WHAT THE TASK REQUIRES:
Using the records below, write out again exactly the lines that begin at the line containing "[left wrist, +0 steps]" and end at the line containing "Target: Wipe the", and no other lines.

RECORDS TO PROCESS below:

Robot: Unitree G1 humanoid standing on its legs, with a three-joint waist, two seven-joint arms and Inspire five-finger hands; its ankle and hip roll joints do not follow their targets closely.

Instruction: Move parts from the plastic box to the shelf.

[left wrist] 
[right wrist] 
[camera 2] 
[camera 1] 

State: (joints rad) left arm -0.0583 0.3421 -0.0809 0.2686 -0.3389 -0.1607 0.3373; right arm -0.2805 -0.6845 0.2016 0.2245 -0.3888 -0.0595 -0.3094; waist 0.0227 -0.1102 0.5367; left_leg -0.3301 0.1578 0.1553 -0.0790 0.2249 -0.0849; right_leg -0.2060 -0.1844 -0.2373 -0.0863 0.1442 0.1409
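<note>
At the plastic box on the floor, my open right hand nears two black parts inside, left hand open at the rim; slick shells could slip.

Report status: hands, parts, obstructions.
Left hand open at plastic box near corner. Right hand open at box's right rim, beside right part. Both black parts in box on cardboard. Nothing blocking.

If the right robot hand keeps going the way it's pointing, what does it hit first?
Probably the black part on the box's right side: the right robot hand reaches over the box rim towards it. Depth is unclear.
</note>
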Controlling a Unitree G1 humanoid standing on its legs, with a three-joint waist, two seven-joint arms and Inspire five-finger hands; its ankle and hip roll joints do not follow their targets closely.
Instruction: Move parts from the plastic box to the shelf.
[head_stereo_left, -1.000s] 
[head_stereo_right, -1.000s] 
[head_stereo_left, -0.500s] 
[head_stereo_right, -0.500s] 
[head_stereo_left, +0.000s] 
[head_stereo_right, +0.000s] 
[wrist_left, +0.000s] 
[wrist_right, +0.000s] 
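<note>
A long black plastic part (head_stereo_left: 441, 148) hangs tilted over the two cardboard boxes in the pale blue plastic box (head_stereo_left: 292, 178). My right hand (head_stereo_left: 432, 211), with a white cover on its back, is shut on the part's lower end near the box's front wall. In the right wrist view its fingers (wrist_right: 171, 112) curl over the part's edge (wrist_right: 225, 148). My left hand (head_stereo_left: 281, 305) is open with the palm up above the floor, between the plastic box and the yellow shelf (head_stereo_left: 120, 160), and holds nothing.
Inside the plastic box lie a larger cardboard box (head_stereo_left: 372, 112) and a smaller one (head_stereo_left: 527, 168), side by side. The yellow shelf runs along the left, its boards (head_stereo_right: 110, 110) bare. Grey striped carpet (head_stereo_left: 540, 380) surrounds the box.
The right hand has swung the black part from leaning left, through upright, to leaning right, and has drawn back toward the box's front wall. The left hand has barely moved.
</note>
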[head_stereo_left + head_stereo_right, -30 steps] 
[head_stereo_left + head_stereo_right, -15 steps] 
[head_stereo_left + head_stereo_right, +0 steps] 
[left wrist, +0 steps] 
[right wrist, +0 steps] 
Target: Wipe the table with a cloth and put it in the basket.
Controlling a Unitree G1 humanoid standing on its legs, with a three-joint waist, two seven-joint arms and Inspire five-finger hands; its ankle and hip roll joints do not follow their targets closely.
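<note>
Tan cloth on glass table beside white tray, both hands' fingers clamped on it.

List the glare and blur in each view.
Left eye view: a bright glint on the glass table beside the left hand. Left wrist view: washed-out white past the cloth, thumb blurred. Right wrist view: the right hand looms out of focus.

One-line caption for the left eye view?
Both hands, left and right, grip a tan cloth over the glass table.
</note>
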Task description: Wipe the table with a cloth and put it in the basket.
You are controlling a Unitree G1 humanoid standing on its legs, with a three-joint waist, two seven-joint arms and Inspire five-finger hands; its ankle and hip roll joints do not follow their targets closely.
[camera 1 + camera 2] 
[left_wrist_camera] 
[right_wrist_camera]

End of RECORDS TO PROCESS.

FINISHED EXERCISE:
[left wrist, +0 steps] 
[right wrist, +0 steps] 
Target: Wipe the table with a cloth and put it in the basket.

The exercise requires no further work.